What this task involves:
The expected output is every entry, repeated exactly.

Records supplied:
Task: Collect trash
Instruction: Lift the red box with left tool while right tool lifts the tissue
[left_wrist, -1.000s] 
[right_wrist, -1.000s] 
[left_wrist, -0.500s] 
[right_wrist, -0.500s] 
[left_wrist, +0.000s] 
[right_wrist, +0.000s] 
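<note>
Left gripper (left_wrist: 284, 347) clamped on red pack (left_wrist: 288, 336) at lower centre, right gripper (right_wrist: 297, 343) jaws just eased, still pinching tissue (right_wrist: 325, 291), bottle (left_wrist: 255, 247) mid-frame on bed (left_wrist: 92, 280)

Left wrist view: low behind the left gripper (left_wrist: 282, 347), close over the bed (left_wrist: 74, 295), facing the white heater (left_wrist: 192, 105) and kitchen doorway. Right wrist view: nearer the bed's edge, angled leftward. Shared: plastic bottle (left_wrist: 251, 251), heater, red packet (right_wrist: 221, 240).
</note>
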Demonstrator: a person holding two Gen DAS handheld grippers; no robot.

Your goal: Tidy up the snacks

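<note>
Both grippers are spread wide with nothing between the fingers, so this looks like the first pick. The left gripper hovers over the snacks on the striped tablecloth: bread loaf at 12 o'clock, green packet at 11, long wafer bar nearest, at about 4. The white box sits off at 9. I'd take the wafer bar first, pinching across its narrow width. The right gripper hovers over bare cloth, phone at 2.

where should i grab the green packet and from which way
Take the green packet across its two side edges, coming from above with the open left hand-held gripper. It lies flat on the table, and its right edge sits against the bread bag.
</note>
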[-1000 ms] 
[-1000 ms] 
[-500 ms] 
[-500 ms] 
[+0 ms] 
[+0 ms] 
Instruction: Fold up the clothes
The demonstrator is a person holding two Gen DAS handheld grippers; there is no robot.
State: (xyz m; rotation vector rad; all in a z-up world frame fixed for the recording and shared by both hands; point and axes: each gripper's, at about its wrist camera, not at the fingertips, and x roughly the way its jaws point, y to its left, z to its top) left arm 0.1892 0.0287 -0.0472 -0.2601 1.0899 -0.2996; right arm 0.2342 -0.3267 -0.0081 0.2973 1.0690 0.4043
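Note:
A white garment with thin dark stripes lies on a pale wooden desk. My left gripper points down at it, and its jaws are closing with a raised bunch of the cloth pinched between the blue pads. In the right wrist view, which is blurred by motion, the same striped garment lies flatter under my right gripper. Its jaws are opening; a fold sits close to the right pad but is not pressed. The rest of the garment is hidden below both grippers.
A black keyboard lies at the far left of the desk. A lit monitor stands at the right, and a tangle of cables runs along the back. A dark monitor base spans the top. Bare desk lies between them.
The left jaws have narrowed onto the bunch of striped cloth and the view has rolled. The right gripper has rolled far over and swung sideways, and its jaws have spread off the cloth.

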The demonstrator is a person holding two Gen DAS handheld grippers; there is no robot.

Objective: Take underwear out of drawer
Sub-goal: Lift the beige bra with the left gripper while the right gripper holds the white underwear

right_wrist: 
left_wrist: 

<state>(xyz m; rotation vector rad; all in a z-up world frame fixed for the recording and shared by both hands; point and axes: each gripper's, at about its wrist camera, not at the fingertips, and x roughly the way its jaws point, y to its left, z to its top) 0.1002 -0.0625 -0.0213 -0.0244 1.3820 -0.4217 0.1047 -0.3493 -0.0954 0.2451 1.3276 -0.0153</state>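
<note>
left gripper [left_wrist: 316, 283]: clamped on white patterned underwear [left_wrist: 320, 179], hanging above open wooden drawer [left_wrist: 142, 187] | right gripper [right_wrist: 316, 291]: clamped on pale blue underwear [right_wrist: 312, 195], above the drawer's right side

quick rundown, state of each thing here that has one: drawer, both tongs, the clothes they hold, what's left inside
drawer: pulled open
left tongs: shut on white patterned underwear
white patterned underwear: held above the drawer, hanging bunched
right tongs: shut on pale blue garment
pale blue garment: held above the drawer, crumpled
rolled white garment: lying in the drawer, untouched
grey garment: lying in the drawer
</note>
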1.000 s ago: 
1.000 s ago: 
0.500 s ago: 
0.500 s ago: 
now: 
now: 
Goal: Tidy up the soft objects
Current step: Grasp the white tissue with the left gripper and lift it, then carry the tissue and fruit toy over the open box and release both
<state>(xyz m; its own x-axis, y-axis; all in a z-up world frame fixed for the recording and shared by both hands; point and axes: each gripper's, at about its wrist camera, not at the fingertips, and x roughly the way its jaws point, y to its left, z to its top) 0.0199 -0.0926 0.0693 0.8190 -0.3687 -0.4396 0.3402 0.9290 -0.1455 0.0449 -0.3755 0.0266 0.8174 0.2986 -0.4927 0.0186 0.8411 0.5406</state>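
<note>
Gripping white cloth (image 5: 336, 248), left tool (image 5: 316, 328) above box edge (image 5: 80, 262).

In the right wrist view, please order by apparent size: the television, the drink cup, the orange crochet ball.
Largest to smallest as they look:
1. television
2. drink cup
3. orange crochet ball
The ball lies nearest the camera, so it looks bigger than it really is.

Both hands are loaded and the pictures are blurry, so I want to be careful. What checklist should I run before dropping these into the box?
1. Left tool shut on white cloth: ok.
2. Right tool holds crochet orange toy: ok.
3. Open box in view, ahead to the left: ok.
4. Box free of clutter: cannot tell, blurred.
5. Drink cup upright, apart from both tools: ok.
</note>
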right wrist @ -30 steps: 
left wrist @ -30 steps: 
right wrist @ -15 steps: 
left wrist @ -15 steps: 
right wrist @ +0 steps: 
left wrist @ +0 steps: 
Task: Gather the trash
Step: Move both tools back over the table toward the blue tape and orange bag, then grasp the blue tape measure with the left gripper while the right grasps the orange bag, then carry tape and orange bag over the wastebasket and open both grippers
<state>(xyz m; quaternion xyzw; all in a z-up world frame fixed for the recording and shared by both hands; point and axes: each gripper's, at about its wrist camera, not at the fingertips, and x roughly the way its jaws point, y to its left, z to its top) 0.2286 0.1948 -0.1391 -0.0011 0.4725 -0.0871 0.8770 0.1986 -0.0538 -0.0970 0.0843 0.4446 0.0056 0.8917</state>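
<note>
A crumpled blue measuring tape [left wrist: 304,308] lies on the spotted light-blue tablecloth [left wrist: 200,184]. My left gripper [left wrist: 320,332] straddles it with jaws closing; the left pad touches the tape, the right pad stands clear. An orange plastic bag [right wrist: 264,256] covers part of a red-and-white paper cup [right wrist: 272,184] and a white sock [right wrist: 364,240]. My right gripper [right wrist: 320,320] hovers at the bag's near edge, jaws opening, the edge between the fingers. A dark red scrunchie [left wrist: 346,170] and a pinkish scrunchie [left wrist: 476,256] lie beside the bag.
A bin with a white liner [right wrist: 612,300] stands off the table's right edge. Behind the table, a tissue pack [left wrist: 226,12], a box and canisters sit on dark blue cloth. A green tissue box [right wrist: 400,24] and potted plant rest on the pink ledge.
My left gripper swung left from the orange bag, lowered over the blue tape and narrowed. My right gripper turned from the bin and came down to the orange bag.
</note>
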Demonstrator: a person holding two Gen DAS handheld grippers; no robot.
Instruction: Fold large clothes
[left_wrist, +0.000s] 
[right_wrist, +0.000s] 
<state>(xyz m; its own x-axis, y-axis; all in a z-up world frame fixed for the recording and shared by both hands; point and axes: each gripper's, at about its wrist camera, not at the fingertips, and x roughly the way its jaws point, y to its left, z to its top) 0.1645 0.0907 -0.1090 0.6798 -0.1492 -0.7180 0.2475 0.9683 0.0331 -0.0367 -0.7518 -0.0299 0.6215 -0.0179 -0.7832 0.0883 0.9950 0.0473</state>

Result for this task:
Task: Collect trash
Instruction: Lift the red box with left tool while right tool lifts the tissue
[left_wrist, -1.000s] 
[right_wrist, -1.000s] 
[left_wrist, -0.500s] 
[right_wrist, -0.500s] 
[left_wrist, +0.000s] 
[right_wrist, +0.000s] 
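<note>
Left gripper (left_wrist: 284, 347) clamped on red pack (left_wrist: 288, 336) at lower centre, right gripper (right_wrist: 297, 343) jaws just eased, still pinching tissue (right_wrist: 325, 291), bottle (left_wrist: 255, 247) mid-frame on bed (left_wrist: 92, 280)

Left wrist view: low behind the left gripper (left_wrist: 282, 347), close over the bed (left_wrist: 74, 295), facing the white heater (left_wrist: 192, 105) and kitchen doorway. Right wrist view: nearer the bed's edge, angled leftward. Shared: plastic bottle (left_wrist: 251, 251), heater, red packet (right_wrist: 221, 240).
</note>
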Demonstrator: a person holding two Gen DAS handheld grippers; no robot.

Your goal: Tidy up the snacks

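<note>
Both grippers are spread wide with nothing between the fingers, so this looks like the first pick. The left gripper hovers over the snacks on the striped tablecloth: bread loaf at 12 o'clock, green packet at 11, long wafer bar nearest, at about 4. The white box sits off at 9. I'd take the wafer bar first, pinching across its narrow width. The right gripper hovers over bare cloth, phone at 2.

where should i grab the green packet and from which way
Take the green packet across its two side edges, coming from above with the open left hand-held gripper. It lies flat on the table, and its right edge sits against the bread bag.
</note>
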[-1000 ms] 
[-1000 ms] 
[-500 ms] 
[-500 ms] 
[+0 ms] 
[+0 ms] 
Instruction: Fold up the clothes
The demonstrator is a person holding two Gen DAS handheld grippers; there is no robot.
State: (xyz m; rotation vector rad; all in a z-up world frame fixed for the recording and shared by both hands; point and axes: each gripper's, at about its wrist camera, not at the fingertips, and x roughly the way its jaws point, y to its left, z to its top) left arm 0.1892 0.0287 -0.0472 -0.2601 1.0899 -0.2996; right arm 0.2342 -0.3267 -0.0081 0.2973 1.0690 0.4043
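Note:
A white garment with thin dark stripes lies on a pale wooden desk. My left gripper points down at it, and its jaws are closing with a raised bunch of the cloth pinched between the blue pads. In the right wrist view, which is blurred by motion, the same striped garment lies flatter under my right gripper. Its jaws are opening; a fold sits close to the right pad but is not pressed. The rest of the garment is hidden below both grippers.
A black keyboard lies at the far left of the desk. A lit monitor stands at the right, and a tangle of cables runs along the back. A dark monitor base spans the top. Bare desk lies between them.
The left jaws have narrowed onto the bunch of striped cloth and the view has rolled. The right gripper has rolled far over and swung sideways, and its jaws have spread off the cloth.
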
The demonstrator is a person holding two Gen DAS handheld grippers; there is no robot.

Objective: Take underwear out of drawer
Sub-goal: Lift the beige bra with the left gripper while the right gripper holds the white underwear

right_wrist: 
left_wrist: 

<state>(xyz m; rotation vector rad; all in a z-up world frame fixed for the recording and shared by both hands; point and axes: each gripper's, at about its wrist camera, not at the fingertips, and x roughly the way its jaws point, y to its left, z to its top) 0.1002 -0.0625 -0.0213 -0.0244 1.3820 -0.4217 0.1047 -0.3493 -0.0954 0.2451 1.3276 -0.0153</state>
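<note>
left gripper [left_wrist: 316, 283]: clamped on white patterned underwear [left_wrist: 320, 179], hanging above open wooden drawer [left_wrist: 142, 187] | right gripper [right_wrist: 316, 291]: clamped on pale blue underwear [right_wrist: 312, 195], above the drawer's right side

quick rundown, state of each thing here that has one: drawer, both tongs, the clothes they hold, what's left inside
drawer: pulled open
left tongs: shut on white patterned underwear
white patterned underwear: held above the drawer, hanging bunched
right tongs: shut on pale blue garment
pale blue garment: held above the drawer, crumpled
rolled white garment: lying in the drawer, untouched
grey garment: lying in the drawer
</note>
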1.000 s ago: 
1.000 s ago: 
0.500 s ago: 
0.500 s ago: 
now: 
now: 
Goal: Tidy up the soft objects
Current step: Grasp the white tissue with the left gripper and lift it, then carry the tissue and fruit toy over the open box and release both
<state>(xyz m; its own x-axis, y-axis; all in a z-up world frame fixed for the recording and shared by both hands; point and axes: each gripper's, at about its wrist camera, not at the fingertips, and x roughly the way its jaws point, y to its left, z to its top) 0.0199 -0.0926 0.0693 0.8190 -0.3687 -0.4396 0.3402 0.9290 -0.1455 0.0449 -0.3755 0.0266 0.8174 0.2986 -0.4927 0.0186 0.8411 0.5406</state>
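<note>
Gripping white cloth (image 5: 336, 248), left tool (image 5: 316, 328) above box edge (image 5: 80, 262).

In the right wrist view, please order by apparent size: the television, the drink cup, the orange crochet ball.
Largest to smallest as they look:
1. television
2. drink cup
3. orange crochet ball
The ball lies nearest the camera, so it looks bigger than it really is.

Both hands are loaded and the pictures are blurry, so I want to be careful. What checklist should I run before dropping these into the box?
1. Left tool shut on white cloth: ok.
2. Right tool holds crochet orange toy: ok.
3. Open box in view, ahead to the left: ok.
4. Box free of clutter: cannot tell, blurred.
5. Drink cup upright, apart from both tools: ok.
</note>
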right wrist @ -30 steps: 
left wrist @ -30 steps: 
right wrist @ -15 steps: 
left wrist @ -15 steps: 
right wrist @ +0 steps: 
left wrist @ +0 steps: 
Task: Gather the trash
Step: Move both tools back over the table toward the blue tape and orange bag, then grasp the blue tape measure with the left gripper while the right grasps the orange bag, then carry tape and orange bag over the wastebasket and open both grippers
<state>(xyz m; quaternion xyzw; all in a z-up world frame fixed for the recording and shared by both hands; point and axes: each gripper's, at about its wrist camera, not at the fingertips, and x roughly the way its jaws point, y to its left, z to its top) 0.2286 0.1948 -0.1391 -0.0011 0.4725 -0.0871 0.8770 0.1986 -0.0538 -0.0970 0.0843 0.4446 0.0056 0.8917</state>
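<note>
A crumpled blue measuring tape [left wrist: 304,308] lies on the spotted light-blue tablecloth [left wrist: 200,184]. My left gripper [left wrist: 320,332] straddles it with jaws closing; the left pad touches the tape, the right pad stands clear. An orange plastic bag [right wrist: 264,256] covers part of a red-and-white paper cup [right wrist: 272,184] and a white sock [right wrist: 364,240]. My right gripper [right wrist: 320,320] hovers at the bag's near edge, jaws opening, the edge between the fingers. A dark red scrunchie [left wrist: 346,170] and a pinkish scrunchie [left wrist: 476,256] lie beside the bag.
A bin with a white liner [right wrist: 612,300] stands off the table's right edge. Behind the table, a tissue pack [left wrist: 226,12], a box and canisters sit on dark blue cloth. A green tissue box [right wrist: 400,24] and potted plant rest on the pink ledge.
My left gripper swung left from the orange bag, lowered over the blue tape and narrowed. My right gripper turned from the bin and came down to the orange bag.
</note>
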Demonstrator: a person holding two Gen DAS handheld grippers; no robot.
Instruction: Fold large clothes
[left_wrist, +0.000s] 
[right_wrist, +0.000s] 
<state>(xyz m; its own x-axis, y-axis; all in a z-up world frame fixed for the recording and shared by both hands; point and axes: each gripper's, at about its wrist camera, not at the fingertips, and x roughly the way its jaws point, y to its left, z to its top) 0.1645 0.0907 -0.1090 0.6798 -0.1492 -0.7180 0.2475 0.9683 0.0331 -0.0367 -0.7518 -0.0299 0.6215 -0.0179 -0.7832 0.0883 0.9950 0.0473</state>

With the output given, the exercise is complete.